= WHAT IS REQUIRED =
Return exactly those lines of the material below that fall between the line holding "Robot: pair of" and the line holding "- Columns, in", inclusive.

= MATERIAL TO PROCESS =
┄┄┄┄┄┄┄┄┄┄┄┄┄┄┄┄┄┄┄┄
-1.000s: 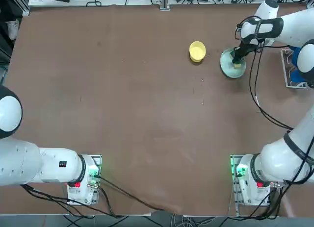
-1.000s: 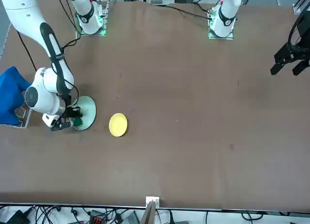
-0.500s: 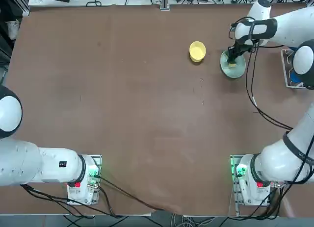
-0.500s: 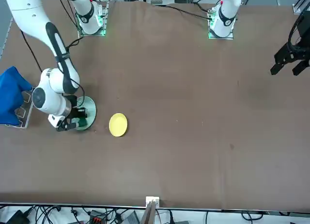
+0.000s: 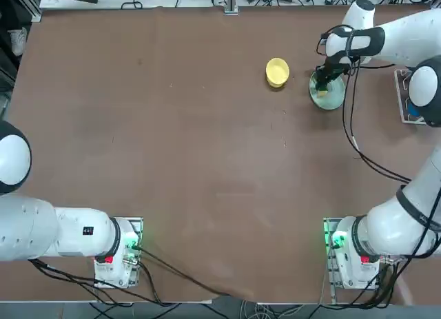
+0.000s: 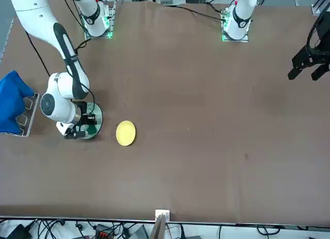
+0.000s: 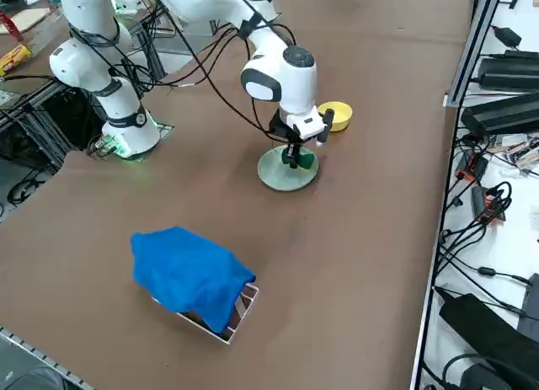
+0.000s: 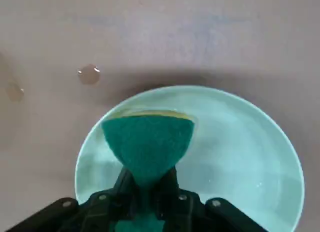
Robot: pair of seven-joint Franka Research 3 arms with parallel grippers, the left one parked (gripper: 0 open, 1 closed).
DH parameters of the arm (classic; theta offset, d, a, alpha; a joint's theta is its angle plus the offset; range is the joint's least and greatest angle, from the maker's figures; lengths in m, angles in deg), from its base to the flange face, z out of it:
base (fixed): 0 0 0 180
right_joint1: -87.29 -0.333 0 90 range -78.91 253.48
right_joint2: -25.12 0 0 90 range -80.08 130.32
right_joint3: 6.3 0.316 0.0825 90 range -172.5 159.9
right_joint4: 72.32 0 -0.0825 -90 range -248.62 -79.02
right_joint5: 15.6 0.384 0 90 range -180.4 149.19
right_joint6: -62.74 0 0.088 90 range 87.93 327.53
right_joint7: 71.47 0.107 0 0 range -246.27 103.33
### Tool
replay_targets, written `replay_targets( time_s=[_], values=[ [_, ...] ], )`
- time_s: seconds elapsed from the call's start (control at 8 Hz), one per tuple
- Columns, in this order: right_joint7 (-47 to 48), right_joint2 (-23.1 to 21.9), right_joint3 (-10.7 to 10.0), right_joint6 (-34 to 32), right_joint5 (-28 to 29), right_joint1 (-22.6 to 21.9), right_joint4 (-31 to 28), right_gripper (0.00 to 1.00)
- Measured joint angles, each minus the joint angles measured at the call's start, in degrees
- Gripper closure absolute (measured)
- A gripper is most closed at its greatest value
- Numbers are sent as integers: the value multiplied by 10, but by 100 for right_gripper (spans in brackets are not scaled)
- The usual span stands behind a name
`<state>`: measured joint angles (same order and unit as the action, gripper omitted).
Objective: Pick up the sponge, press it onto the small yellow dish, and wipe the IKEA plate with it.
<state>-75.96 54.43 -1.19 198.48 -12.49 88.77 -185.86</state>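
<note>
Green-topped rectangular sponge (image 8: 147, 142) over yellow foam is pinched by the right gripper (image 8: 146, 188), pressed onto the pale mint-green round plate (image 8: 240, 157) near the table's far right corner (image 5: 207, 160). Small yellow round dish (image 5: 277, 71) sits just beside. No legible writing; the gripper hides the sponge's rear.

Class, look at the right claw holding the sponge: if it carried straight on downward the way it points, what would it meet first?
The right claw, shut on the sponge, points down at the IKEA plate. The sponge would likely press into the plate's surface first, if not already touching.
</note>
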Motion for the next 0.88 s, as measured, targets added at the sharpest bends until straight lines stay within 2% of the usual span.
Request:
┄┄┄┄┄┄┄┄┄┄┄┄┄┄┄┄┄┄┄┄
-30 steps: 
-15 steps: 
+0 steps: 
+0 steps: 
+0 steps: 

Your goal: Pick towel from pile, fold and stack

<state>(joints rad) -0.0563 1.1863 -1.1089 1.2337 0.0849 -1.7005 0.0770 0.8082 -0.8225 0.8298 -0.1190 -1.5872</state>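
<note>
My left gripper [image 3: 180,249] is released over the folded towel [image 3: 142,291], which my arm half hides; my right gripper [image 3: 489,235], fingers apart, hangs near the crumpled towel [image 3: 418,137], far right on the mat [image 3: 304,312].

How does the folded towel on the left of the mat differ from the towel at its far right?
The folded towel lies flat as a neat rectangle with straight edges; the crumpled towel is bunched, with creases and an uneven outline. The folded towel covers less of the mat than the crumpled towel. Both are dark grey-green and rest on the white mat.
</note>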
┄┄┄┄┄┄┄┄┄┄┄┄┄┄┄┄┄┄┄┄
= RESPONSE AREA =
Robot: pair of seven-joint Franka Research 3 arms with parallel grippers, the left one parked (gripper: 0 open, 1 closed).
DH parameters of the arm (classic; theta offset, d, a, alpha; a joint's theta is its angle plus the offset; range is the joint's least and greatest angle, from the maker's figures; lengths in m, angles in deg), from its base to the flange face, z out of it:
base (fixed): 0 0 0 180
right_joint1: -87.29 -0.333 0 90 range -78.91 253.48
right_joint2: -25.12 0 0 90 range -80.08 130.32
right_joint3: 6.3 0.316 0.0825 90 range -172.5 159.9
right_joint4: 72.32 0 -0.0825 -90 range -248.62 -79.02
right_joint5: 15.6 0.384 0 90 range -180.4 149.19
right_joint6: -62.74 0 0.088 90 range 87.93 327.53
right_joint7: 71.47 0.107 0 0 range -246.27 103.33
### Tool
replay_targets, written `replay_targets( time_s=[_], values=[ [_, ...] ], )`
- time_s: seconds elapsed from the call's start (control at 8 Hz), one per tuple
- Columns, in this order: right_joint7 (-47 to 48), right_joint2 (-23.1 to 21.9), right_joint3 (-10.7 to 10.0), right_joint6 (-34 to 32), right_joint5 (-28 to 29), right_joint1 (-22.6 to 21.9), right_joint4 (-31 to 28), right_gripper (0.00 to 1.00)

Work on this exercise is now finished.